The CDC recently estimated that there are over 1,000 visits daily to the emergency room and 91 deaths related to opioid overdose. To put those numbers perspective, consider this: more people die from overdoses than influenza and pneumonia each year. There are certainly people battling chronic illnesses and other health conditions who need access to opioids. But opioid addiction is a chronic disease in itself. It’s time we face the increased risk surrounding those medications.
Addiction as a disease
Drugs come with a powerful stigma. Although treated seriously by many healthcare professionals, many people fail to understand that addiction isn’t a personal flaw or weakness. Complex factors interact that prompt this disease to come with serious – and oftentimes fatal – consequences. This is what is at the heart of the opioid epidemic.

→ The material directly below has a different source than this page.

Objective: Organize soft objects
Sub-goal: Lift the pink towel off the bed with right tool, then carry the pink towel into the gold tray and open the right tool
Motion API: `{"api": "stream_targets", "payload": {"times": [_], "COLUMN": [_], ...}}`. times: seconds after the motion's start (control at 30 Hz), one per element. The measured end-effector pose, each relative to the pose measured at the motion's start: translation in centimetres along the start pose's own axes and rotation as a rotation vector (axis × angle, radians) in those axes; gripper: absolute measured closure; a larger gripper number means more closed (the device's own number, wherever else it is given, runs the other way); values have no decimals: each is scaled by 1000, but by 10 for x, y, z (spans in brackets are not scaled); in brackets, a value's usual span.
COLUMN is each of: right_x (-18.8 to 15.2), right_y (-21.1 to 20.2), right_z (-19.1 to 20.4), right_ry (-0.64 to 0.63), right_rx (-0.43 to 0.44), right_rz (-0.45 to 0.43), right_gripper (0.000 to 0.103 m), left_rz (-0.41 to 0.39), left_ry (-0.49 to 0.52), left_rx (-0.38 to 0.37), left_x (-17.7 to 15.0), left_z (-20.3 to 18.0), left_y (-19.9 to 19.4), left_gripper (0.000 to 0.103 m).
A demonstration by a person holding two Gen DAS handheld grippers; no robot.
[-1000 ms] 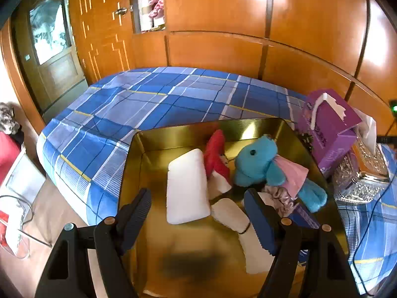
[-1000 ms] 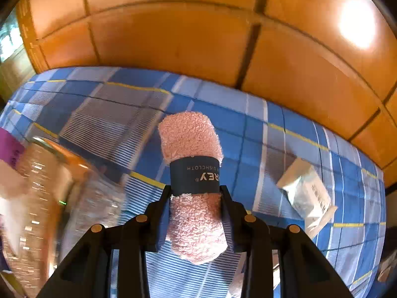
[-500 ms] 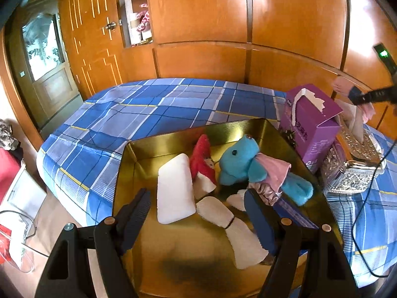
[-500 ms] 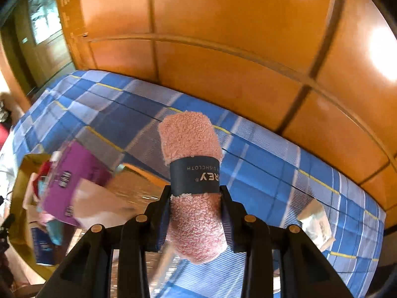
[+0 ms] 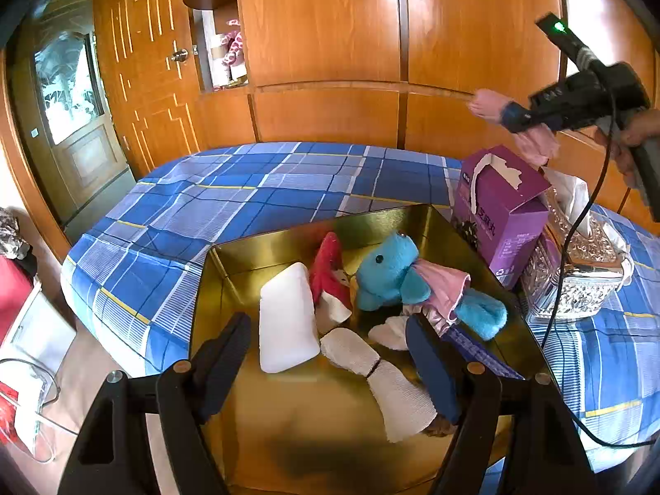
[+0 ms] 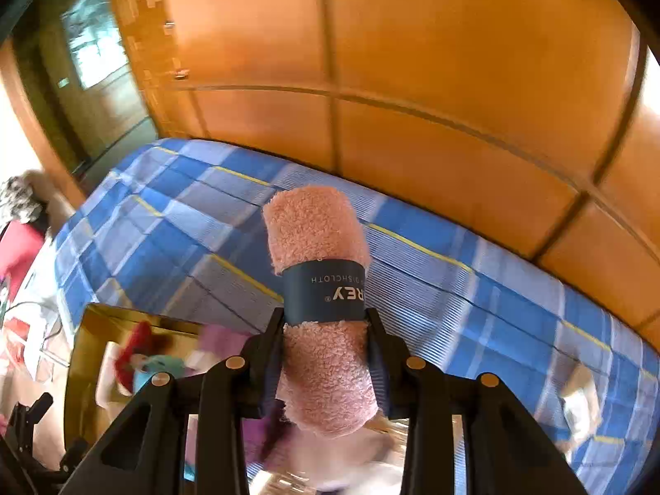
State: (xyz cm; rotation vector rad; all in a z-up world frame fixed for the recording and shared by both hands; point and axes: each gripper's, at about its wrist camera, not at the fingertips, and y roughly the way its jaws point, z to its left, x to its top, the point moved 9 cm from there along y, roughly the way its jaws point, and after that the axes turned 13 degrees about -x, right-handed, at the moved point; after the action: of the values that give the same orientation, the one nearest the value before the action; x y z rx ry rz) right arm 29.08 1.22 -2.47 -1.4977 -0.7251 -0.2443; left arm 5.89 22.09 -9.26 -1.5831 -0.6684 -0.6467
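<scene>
My right gripper (image 6: 324, 317) is shut on a rolled pink dishcloth (image 6: 317, 227) with a dark blue paper band, held in the air above the bed. In the left wrist view that gripper (image 5: 519, 117) and the dishcloth (image 5: 486, 101) hang at the upper right, above the purple box. A gold tray (image 5: 288, 243) lies on the bed and holds a blue plush elephant (image 5: 387, 272), a red plush (image 5: 326, 264), a white pad (image 5: 284, 317) and a white rolled cloth (image 5: 392, 379). My left gripper (image 5: 328, 326) hovers open over the tray's near part, holding nothing.
A purple box (image 5: 503, 214) and a crystal tissue holder (image 5: 577, 280) stand right of the tray. A black cable (image 5: 577, 222) hangs across them. The blue plaid bedspread (image 5: 247, 189) stretches to wooden wardrobe panels. A small white packet (image 6: 581, 404) lies on the bed's right side.
The right gripper has carried the pink dishcloth up and leftwards, from over the bed to above the purple box, and now shows in the left wrist view. The left gripper barely moved.
</scene>
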Motion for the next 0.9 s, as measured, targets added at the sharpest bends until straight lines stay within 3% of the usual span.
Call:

The American Psychiatric Association acknowledged it as “severe as a substance use disorder” with both physical and psychological symptoms. Opioids frequently lead to addiction due to their powerful effects and the false perception by drug manufacturers that they are safe.
What are the symptoms of substance use disorder?
The DSM-V outlines a pattern of problematic substance use patterns into 11 diagnostic criteria. The severity of the addiction is measured over the course of 12 months:
- mild disorder: those who fit 2-3 criteria
- moderate disorder: those who fit 4-5 criteria
- severe disorder: those who fit more than 6 criteria
The categories are intended to cover most aspects of drug misuse. This includes taking more than the prescribed amount, experiencing cravings and missing social opportunities or work.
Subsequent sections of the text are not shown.